WHAT TO DO: Set down exactly the lines below between the line holding "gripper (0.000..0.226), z" and the line holding "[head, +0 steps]", inclusive; no other line belongs in the answer.

SUPPLIED INFORMATION:
======

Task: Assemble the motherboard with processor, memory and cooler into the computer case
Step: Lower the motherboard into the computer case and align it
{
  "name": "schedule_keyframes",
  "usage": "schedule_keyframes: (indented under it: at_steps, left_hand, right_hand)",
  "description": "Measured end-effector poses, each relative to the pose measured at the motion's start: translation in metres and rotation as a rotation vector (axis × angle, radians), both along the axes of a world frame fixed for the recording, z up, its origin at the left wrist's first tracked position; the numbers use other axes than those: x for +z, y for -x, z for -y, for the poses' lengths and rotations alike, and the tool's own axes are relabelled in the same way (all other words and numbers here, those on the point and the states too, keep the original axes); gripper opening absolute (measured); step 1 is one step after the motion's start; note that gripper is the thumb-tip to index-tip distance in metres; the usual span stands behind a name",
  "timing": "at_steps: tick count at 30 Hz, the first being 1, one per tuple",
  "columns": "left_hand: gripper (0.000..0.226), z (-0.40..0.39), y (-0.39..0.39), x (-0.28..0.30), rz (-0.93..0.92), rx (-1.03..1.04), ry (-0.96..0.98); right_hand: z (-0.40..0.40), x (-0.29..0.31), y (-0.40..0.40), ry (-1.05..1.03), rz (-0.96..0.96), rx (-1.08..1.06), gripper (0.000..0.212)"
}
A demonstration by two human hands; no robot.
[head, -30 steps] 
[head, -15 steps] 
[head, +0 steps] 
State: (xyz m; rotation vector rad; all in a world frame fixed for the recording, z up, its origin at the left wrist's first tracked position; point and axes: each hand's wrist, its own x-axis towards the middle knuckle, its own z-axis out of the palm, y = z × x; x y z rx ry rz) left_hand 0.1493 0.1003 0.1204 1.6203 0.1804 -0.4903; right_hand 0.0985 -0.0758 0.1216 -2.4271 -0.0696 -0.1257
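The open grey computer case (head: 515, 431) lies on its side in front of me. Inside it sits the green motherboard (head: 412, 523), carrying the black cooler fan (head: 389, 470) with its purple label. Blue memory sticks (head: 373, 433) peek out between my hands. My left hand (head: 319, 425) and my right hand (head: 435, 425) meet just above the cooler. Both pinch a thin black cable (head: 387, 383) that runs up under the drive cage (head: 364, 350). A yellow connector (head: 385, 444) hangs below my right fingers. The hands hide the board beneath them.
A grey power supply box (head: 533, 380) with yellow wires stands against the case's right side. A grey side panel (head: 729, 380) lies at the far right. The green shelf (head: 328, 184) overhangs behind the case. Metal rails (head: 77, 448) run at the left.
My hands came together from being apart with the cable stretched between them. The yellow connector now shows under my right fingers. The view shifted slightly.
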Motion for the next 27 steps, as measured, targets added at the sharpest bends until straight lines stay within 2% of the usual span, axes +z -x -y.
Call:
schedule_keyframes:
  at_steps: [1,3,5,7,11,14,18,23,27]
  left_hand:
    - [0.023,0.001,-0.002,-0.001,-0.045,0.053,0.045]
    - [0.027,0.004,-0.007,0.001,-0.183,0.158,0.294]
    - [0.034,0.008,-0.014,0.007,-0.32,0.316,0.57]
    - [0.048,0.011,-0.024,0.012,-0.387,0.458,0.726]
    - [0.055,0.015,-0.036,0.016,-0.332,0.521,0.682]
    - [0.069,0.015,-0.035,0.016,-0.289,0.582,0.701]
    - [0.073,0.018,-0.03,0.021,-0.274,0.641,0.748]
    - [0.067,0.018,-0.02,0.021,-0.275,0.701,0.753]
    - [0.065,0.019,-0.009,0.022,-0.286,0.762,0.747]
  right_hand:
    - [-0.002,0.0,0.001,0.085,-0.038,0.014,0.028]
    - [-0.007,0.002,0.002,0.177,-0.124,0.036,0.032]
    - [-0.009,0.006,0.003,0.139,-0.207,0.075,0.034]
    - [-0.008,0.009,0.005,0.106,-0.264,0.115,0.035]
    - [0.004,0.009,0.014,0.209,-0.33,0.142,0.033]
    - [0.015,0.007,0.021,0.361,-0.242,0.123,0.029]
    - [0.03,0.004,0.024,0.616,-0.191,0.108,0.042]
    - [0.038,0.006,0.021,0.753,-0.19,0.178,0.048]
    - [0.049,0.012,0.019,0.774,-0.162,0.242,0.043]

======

ANSWER FOR THE TASK:
  "columns": "left_hand: gripper (0.000..0.226), z (-0.40..0.39), y (-0.39..0.39), x (-0.28..0.30), rz (-0.93..0.92), rx (-1.03..1.04), ry (-0.96..0.98); right_hand: z (-0.40..0.40), x (-0.29..0.31), y (-0.40..0.40), ry (-1.05..1.03), rz (-0.96..0.96), rx (-1.08..1.06), gripper (0.000..0.212)"
}
A demonstration by two human hands; no robot.
[head, -30 steps] 
[head, -15 steps] 
[head, +0 steps] 

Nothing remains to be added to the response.